America spent 17. 3% of its gross domestic product on health care in 2009 (1). If you break that upon an individual level, we spend $7, 129 per person annually on health attention… more than any other country in the world (2). With 17 mere cents of each and every dollar Americans put in keeping our country healthy, it’s no wonder the government is determined to reform the system. In spite of the overwhelming attention health care is getting in the media, we know hardly any about where that money comes from or how it makes their way into the system (and rightfully so… the way we pay money for health care is insanely complicated, to say the least). This convoluted system is the unfortunate result of a series of programs that attempt to control spending layered on top of one another. What follows is an organized attempt to peel away those layers, helping you become an informed health care consumer and an incontrovertible debater when talking about “Health Care Reform. inch ActionPro
Who’s paying the invoice?
The “bill payers” fall under three distinct buckets: individuals paying out-of-pocket, private insurance agencies, and the government. We all can take a look at these payors in two different ways: 1) How much do they pay and 2) How many people do they purchase?
The the greater part of individuals in America are insured by private insurance agencies via their organisations, followed second by the government. Those two sources of payment combined are the cause of near 80% of the money for health care. The “Out-of-Pocket” payers fall into the uninsured as they have decided to take the risk of medical expense independently. When we look at the amount of cash each of these teams spends on health health care annually, the pie moves dramatically.
The government at the moment pays for 46% of national health care costs. How is the simple fact possible? This will make far more sense when we examine all the payors singularly.
Understanding the Payors
A select portion of the citizenry chooses to bring the risk of medical expenses themselves rather than buying into an insurance plan. This group seems to be younger and healthier than insured patients and, as such, has access to amounts much less frequently. Because this group has to pay for all incurred costs, they also tend to be much more discriminating in that they access the system. The result is that patients (now more appropriately called “consumers”) comparison shop for tests and elective methods and wait longer before seeking medical attention. The payment method for this group is not hard: the doctors and hospitals charge arranged fees for services and the patient pays that amount directly to the doctor/hospital.

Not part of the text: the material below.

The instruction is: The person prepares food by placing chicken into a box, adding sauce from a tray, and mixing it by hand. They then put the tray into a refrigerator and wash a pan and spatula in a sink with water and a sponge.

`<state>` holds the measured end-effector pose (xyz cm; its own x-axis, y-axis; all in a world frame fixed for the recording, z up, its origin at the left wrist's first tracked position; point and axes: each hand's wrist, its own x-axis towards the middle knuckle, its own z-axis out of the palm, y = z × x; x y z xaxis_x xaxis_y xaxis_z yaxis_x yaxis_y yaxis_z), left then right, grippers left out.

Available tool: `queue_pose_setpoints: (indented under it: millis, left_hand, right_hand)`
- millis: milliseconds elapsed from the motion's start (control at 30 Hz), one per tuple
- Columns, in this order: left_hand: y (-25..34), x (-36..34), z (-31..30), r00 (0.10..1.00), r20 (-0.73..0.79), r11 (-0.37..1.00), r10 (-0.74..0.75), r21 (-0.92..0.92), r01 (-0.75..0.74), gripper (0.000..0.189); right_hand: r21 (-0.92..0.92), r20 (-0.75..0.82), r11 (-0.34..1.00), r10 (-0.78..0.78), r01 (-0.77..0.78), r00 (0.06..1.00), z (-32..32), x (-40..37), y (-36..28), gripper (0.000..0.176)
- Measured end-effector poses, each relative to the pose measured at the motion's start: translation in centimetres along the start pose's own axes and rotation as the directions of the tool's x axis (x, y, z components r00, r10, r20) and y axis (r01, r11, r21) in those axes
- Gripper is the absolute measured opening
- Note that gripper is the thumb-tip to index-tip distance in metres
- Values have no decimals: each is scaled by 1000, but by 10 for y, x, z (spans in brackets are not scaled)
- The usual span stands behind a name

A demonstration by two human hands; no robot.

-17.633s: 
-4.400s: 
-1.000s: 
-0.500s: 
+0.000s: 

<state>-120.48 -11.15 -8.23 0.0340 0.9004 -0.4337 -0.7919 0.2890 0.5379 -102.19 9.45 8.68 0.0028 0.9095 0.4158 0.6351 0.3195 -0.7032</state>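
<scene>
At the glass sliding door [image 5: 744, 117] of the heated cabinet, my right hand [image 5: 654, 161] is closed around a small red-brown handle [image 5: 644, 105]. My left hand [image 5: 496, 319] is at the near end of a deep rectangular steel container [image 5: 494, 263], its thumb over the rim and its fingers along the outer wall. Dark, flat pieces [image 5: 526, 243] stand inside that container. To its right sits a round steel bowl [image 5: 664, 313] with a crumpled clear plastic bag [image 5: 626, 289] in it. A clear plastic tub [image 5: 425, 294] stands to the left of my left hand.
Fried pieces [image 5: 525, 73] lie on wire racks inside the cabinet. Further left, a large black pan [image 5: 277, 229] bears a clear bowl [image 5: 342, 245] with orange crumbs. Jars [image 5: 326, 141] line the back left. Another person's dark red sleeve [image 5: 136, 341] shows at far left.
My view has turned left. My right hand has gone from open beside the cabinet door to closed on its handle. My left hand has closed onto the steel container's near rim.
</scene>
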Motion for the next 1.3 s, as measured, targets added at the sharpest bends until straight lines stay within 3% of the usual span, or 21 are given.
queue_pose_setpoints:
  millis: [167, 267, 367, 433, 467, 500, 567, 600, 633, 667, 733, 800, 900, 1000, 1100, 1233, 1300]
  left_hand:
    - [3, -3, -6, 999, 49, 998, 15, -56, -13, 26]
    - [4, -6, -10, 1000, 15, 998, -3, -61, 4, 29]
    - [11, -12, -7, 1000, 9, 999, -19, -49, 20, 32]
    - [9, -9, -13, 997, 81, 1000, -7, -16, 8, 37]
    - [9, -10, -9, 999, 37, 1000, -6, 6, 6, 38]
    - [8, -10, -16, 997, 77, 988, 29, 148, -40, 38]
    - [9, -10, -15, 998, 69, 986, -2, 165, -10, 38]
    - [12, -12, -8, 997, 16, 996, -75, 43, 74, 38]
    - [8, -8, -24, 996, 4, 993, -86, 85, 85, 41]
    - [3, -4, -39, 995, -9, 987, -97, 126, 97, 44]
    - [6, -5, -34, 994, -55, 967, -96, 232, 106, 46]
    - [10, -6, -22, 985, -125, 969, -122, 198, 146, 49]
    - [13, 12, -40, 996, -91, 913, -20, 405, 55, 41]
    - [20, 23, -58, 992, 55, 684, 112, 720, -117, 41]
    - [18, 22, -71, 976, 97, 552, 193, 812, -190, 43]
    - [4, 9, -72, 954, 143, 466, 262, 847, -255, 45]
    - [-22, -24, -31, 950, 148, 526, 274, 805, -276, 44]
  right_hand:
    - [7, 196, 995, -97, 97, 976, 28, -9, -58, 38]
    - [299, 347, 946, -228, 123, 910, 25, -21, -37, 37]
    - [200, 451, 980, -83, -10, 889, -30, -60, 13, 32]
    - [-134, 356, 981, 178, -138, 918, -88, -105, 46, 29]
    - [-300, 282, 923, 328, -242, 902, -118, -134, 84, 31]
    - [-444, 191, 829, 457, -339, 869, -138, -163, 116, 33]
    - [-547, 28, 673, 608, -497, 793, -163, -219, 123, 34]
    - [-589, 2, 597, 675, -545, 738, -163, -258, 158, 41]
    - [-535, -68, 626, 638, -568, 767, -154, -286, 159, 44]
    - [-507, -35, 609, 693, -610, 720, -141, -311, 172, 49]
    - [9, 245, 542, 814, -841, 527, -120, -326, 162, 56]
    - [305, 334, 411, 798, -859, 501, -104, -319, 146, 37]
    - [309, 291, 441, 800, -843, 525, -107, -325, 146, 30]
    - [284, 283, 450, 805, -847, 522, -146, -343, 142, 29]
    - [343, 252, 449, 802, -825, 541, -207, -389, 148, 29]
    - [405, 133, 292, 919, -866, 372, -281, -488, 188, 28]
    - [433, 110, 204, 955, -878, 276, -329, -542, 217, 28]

This kind of is where the full system gets far more complicated. Non-public insurance is purchased either individually or is provided by employers (most people get it through their employer as we mentioned). With regards to private insurance, there are two main types: Fee-for-Service insurers and Maintained Care insurers. These two groups approach paying for care very differently.
This group causes it to be relatively simple (believe it or not). The employer or individual buys a health plan from a private insurance company with a defined set of benefits. This benefit package will also provide what is called a deductible (an amount the patient/individual must pay for their health attention services before their insurance pays anything). Once the deductible amount is fulfilled, the health plan compensates the fees for services provided throughout the health care system. Often, they will pay a maximum payment for a service (say $100 for an x-ray). The plan will demand the individual to pay a copayment (a posting off the cost between the health plan and the individual). A typical industry standard is an 80/20 split of the payment, so in the case of the hundred buck x-ray, the health plan would pay $80 and the sufferer would pay 20 dollars… remember those annoying medical bills stating your insurance would not cover all the charges? That’s where they come from. Another problem with this model is that health care providers are financially incentivized and bound legally to perform more tests and types of procedures as they are paid additional fees for every single of these and/or held officially accountable for not buying the tests when things go wrong (called “CYA or “Cover You’re A**” medicine). If ordering more tests provided you with more legal protection and more compensation, wouldn’t you order anything justifiable? Can easily we say misalignment of incentives?